Un samedi dans le Hall H (4/7) : Lionsgate en pilotage automatique

Ce week-end, le Daily Mars vous propose de vous plonger au cœur de la plus grande salle de la Comic-Con de San Diego : le Hall H. Une arène de 6700 personnes où les blockbusters se battent en duel pour gagner le cœur (et le portefeuille) des fanboys. Avec, souvent, des vrais morceaux de réalisateurs qui parlent dedans. Dans l’ordre, la journée du samedi 20 juillet dernier comptait les panels parmi les plus attendus de la Con en matière de films : Warner Bros., Lionsgate, Fox et Marvel Studios sont venus présenter leurs prochaines productions, avec beaucoup de « surprises » et de sens du show à la clé. On a même eu droit à une discussion de haut vol avec cinq femmes d’action très en vue. Tour d’horizon sur une journée de ce que peut offrir ce temple du fanservice, le meilleur comme le pire.

Le panel Lionsgate a débuté par une projection de la bande-annonce de You’re Next, film d’horreur qui bénéficie d’un bouche-à-oreille très positif. Puis un modérateur du site Fandango a pris le podium pour présenter les premières images de I, Frankenstein. Il s’agit du deuxième passage derrière la caméra de Stuart Beattie, qui a écrit notamment Collateral et 30 Days Of Night. Le trailer, cependant, mettait en avant les producteurs d’Underworld, et il va sans dire que les effets visuels piquent les yeux. La meilleure description peut être :  « un film de Paul Bettany avec Aaron Eckhart dans le rôle de Paul Bettany ».

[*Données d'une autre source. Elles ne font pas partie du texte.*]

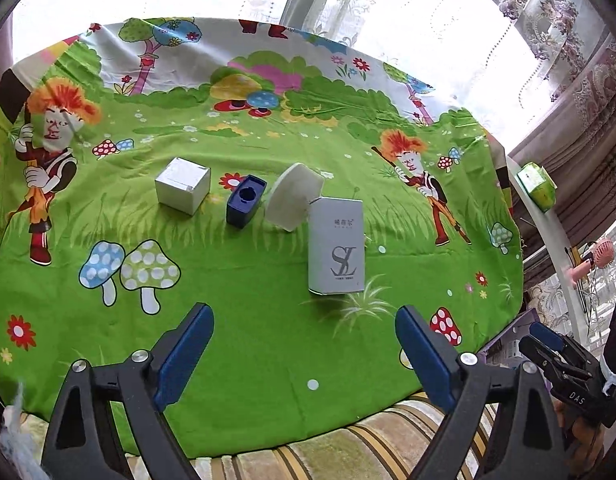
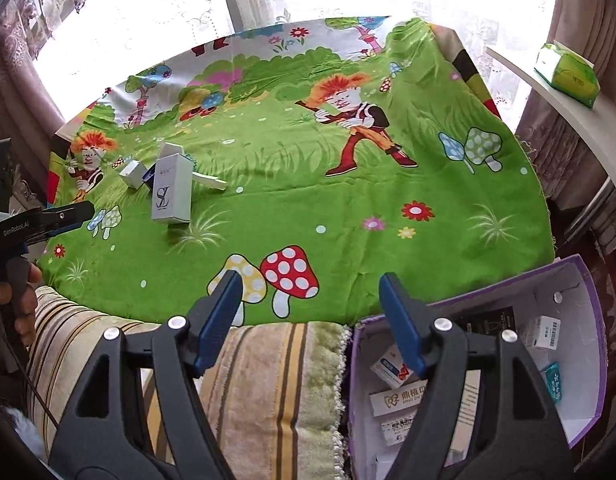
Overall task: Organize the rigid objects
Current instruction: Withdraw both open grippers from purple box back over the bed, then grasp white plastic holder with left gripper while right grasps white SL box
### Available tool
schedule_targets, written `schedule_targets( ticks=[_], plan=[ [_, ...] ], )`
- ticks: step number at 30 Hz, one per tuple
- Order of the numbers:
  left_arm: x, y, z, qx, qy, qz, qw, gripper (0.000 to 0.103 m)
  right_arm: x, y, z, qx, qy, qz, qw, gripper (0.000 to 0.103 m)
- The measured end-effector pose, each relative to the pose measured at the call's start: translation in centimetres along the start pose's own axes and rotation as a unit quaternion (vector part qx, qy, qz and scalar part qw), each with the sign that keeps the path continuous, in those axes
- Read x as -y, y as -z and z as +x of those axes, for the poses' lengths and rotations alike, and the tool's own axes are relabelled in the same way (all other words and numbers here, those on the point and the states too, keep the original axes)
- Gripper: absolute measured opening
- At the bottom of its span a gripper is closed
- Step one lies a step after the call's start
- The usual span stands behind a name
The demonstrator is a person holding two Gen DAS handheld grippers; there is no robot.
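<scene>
On the green cartoon cloth stand a tall white "SL" box, a white fan-shaped piece leaning behind it, a dark blue holder and a small white cube box. They also show in the right wrist view: the SL box, the cube box. My left gripper is open and empty, short of the SL box. My right gripper is open and empty, over the table's front edge beside a purple box.
The purple box holds several small cartons. A striped plush cover lies under the cloth's front edge. A green tissue pack sits on a white shelf at the right. Curtains and windows stand behind the table.
</scene>
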State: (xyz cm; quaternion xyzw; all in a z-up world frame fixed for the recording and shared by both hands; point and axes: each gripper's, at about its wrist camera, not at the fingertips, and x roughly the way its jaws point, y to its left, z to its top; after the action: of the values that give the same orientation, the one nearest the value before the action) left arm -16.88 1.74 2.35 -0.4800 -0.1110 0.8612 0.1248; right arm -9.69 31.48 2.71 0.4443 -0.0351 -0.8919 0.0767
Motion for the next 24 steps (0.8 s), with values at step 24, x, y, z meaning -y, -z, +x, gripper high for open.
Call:
schedule_targets(
  ticks=[24],
  plan=[
    [-2.7, -10.1, 7.3, -0.023, 0.051, 0.051, 0.9971, 0.071, -13.9, -6.5, 13.6, -0.065, -0.035, -0.055, 0.996, 0.078]
  ],
)
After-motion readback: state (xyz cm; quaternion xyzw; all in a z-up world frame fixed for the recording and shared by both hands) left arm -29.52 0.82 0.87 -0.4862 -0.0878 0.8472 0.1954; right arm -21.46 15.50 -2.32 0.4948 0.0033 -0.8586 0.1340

Gargouilles, démons, arts martiaux, Yvonne Strahowski, et une vague inspiration de Mary Shelley (le film s’ouvre apparemment sur les dernières pages du Frankenstein original) : ça passe ou ça casse. Et en l’occurrence, cela a cassé, ne récoltant qu’une indifférence polie de la part de la plupart du public. On retiendra que l’entraînement a été assez intense pour Miranda Otto, et surtout Aaron Eckhart, qui a gagné en masse musculaire l’équivalent d’un régiment spartiate. Dommage de voir qu’après La Chute de la Maison Blanche et Battle Los Angeles, Eckhart va bafouer son charisme dans des sauteries de ce type.

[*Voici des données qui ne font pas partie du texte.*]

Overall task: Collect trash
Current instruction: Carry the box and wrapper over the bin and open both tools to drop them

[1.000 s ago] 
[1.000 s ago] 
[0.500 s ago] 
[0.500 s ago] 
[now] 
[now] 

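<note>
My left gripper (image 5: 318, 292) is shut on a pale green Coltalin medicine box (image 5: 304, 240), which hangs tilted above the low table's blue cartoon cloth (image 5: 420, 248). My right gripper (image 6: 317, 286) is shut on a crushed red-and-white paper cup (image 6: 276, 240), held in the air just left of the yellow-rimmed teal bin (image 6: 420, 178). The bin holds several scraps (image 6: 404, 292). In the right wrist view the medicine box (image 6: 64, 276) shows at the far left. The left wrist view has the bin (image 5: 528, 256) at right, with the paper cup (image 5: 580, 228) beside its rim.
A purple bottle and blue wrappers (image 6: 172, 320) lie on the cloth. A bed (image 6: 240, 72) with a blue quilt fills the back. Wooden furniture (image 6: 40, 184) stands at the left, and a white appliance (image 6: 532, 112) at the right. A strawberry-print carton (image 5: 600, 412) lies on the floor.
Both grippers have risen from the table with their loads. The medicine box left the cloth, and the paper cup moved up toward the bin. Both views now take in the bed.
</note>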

Puis Francis Lawrence est venu présenter une des sorties les plus attendues de cette fin d’année : The Hunger Games-Catching Fire. Le cast principal avait fait le déplacement : Lenny Kravitz, Josh Hutcherson et Liam Hemsworth, ainsi que Katniss herself, Jennifer Lawrence. Malheureusement, c’est le panel le moins intéressant de la journée. En guise d’extraits, nous avons eu droit à la projection (deux fois) du trailer, qui a ensuite immédiatement été mis en ligne. On comprend que le studio ou Lawrence aient un peu de scrupules à dévoiler leur bébé plus en détail, mais les autres panels ayant été très généreux, cela faisait un peu tâche, surtout en face de milliers de fans qui avaient attendu depuis la veille, pour certains.

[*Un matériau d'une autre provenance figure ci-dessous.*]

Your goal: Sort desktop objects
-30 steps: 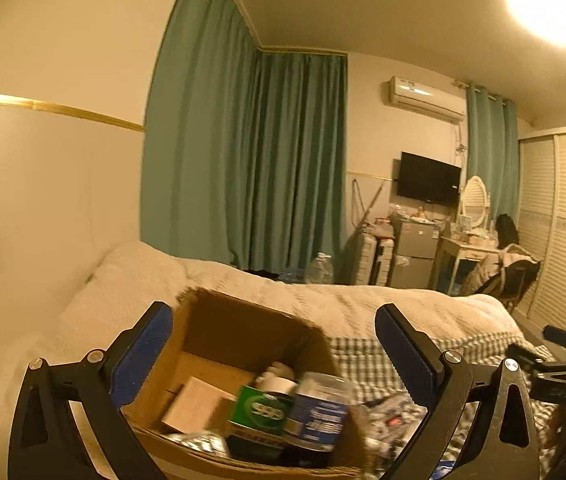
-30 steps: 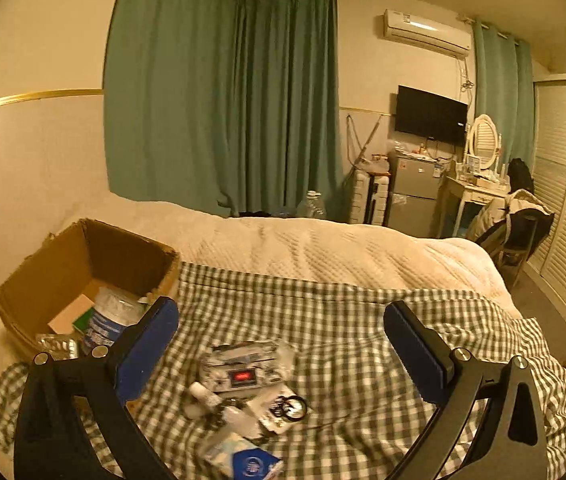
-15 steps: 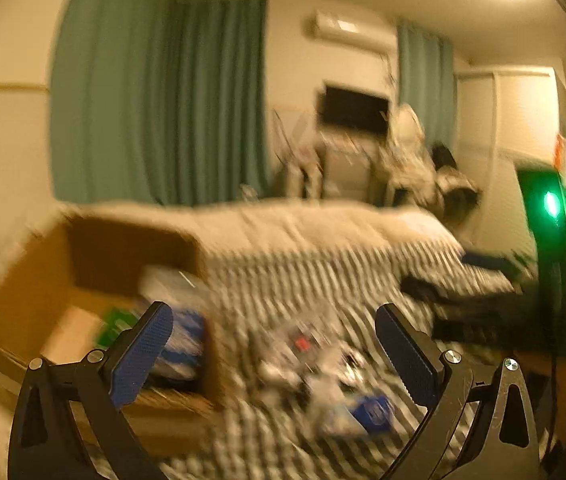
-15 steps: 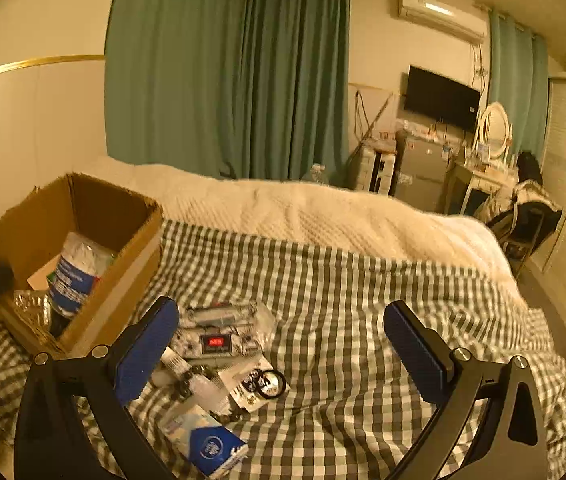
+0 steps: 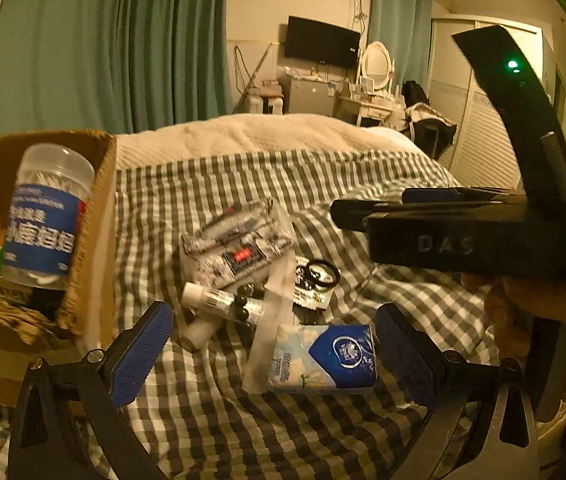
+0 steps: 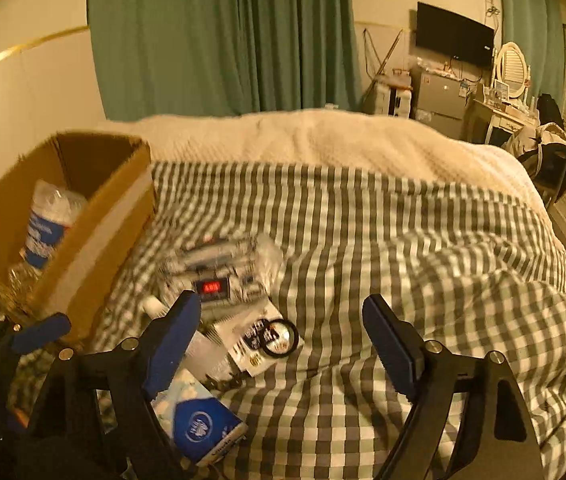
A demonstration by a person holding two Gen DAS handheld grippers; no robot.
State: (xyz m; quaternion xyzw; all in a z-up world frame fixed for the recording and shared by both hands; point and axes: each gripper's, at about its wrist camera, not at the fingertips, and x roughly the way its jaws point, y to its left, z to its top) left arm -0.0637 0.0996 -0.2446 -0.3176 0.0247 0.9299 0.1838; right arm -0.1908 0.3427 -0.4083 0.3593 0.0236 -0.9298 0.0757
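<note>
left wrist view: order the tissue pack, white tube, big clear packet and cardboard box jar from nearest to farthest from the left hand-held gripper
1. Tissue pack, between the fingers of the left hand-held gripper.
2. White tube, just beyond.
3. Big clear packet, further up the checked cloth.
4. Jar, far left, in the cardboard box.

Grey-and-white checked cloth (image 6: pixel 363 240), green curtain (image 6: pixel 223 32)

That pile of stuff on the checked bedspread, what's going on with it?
A person is sorting it into the cardboard box, holding a two-finger tool in each hand. Both are empty. The left gripper hangs open over the tissue pack; the right gripper has just been closing a little over the packet with the black ring, touching nothing. A blue-labelled jar is already in the box.
</note>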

L’univers du premier film reste très fortement présent, et l’on voit le symbole que sont devenus Katniss et Peeta pour le District 12, et l’accentuation de la pression sur leurs frêles épaules. L’action est teasée, et non pas montrée, ce qui est un bon point ; mais le trailer ne pique pas la curiosité de ceux qui seraient hermétiques à la franchise. Le panel a été sauvé par les interactions entre Hutcherson et Lawrence, qui restent candides et bon enfant (l’anecdote du baiser morveux a relevé l’ensemble, assez convenu). Jeffrey Wright, un des nouveaux venus à avoir fait le déplacement (Philip Seymour Hoffman est l’autre ajout de taille à la série, mais n’était pas présent), s’est répandu en louanges de ses partenaires. Bref, une déception qui montrait que Lionsgate n’a pas pleinement compris la valeur ajoutée d’une exposition dans le hall H.